What you write must be the listing below in full, word for word, minus its pictures.

____

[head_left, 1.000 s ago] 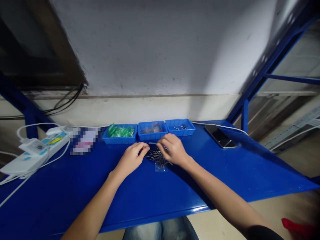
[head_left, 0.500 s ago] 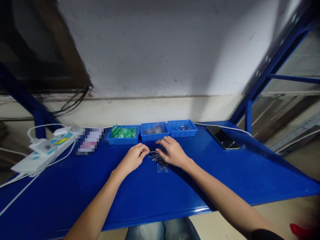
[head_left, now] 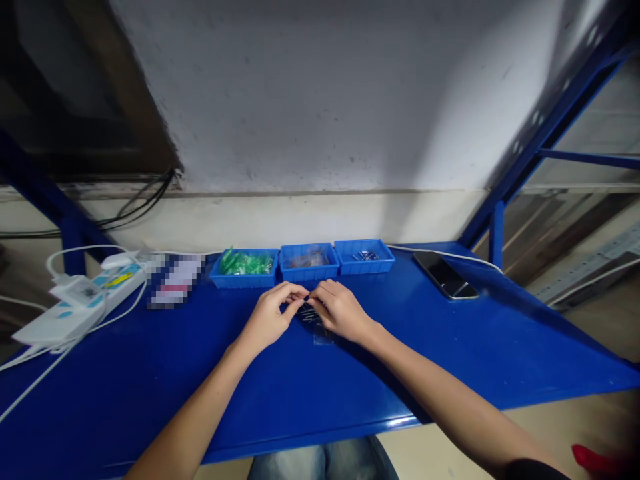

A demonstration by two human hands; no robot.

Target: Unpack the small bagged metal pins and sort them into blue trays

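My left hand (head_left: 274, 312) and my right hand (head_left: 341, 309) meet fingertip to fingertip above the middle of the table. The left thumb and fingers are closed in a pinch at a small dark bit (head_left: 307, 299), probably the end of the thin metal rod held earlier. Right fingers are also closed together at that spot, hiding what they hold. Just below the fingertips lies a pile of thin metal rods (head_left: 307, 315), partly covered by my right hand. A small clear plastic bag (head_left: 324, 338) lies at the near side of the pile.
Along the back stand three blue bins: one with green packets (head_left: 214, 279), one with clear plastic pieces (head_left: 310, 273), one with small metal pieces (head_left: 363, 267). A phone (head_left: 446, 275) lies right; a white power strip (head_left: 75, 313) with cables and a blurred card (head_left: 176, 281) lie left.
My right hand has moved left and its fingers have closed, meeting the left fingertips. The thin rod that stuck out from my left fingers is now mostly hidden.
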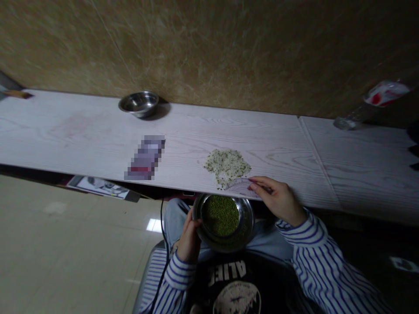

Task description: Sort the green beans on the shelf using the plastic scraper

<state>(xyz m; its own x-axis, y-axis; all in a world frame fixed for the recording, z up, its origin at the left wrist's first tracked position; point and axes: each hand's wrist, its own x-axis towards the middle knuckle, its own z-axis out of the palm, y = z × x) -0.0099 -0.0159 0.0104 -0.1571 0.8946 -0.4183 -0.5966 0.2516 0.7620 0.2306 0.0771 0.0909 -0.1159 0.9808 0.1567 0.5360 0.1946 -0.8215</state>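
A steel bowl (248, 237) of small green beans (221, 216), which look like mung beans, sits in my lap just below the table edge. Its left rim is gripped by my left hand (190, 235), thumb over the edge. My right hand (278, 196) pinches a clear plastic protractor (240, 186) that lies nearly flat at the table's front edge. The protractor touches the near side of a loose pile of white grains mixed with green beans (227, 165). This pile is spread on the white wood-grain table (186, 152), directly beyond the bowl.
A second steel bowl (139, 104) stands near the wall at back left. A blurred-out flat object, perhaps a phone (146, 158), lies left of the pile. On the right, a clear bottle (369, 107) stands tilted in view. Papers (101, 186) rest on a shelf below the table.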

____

** TASK SOLUTION **
[head_left, 1.000 s ago] 
[head_left, 0.500 s ago] 
[head_left, now] 

A demonstration by two human hands; no robot.

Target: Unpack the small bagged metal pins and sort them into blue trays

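My left hand (head_left: 274, 312) and my right hand (head_left: 341, 309) meet fingertip to fingertip above the middle of the table. The left thumb and fingers are closed in a pinch at a small dark bit (head_left: 307, 299), probably the end of the thin metal rod held earlier. Right fingers are also closed together at that spot, hiding what they hold. Just below the fingertips lies a pile of thin metal rods (head_left: 307, 315), partly covered by my right hand. A small clear plastic bag (head_left: 324, 338) lies at the near side of the pile.
Along the back stand three blue bins: one with green packets (head_left: 214, 279), one with clear plastic pieces (head_left: 310, 273), one with small metal pieces (head_left: 363, 267). A phone (head_left: 446, 275) lies right; a white power strip (head_left: 75, 313) with cables and a blurred card (head_left: 176, 281) lie left.
My right hand has moved left and its fingers have closed, meeting the left fingertips. The thin rod that stuck out from my left fingers is now mostly hidden.
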
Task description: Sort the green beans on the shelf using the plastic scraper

<state>(xyz m; its own x-axis, y-axis; all in a world frame fixed for the recording, z up, its origin at the left wrist's first tracked position; point and axes: each hand's wrist, its own x-axis towards the middle knuckle, its own z-axis out of the palm, y = z × x) -0.0099 -0.0159 0.0104 -0.1571 0.8946 -0.4183 -0.5966 0.2516 0.7620 0.2306 0.0771 0.0909 -0.1159 0.9808 0.1567 0.5360 0.1946 -0.8215</state>
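A steel bowl (248, 237) of small green beans (221, 216), which look like mung beans, sits in my lap just below the table edge. Its left rim is gripped by my left hand (190, 235), thumb over the edge. My right hand (278, 196) pinches a clear plastic protractor (240, 186) that lies nearly flat at the table's front edge. The protractor touches the near side of a loose pile of white grains mixed with green beans (227, 165). This pile is spread on the white wood-grain table (186, 152), directly beyond the bowl.
A second steel bowl (139, 104) stands near the wall at back left. A blurred-out flat object, perhaps a phone (146, 158), lies left of the pile. On the right, a clear bottle (369, 107) stands tilted in view. Papers (101, 186) rest on a shelf below the table.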

A complete answer has now been given.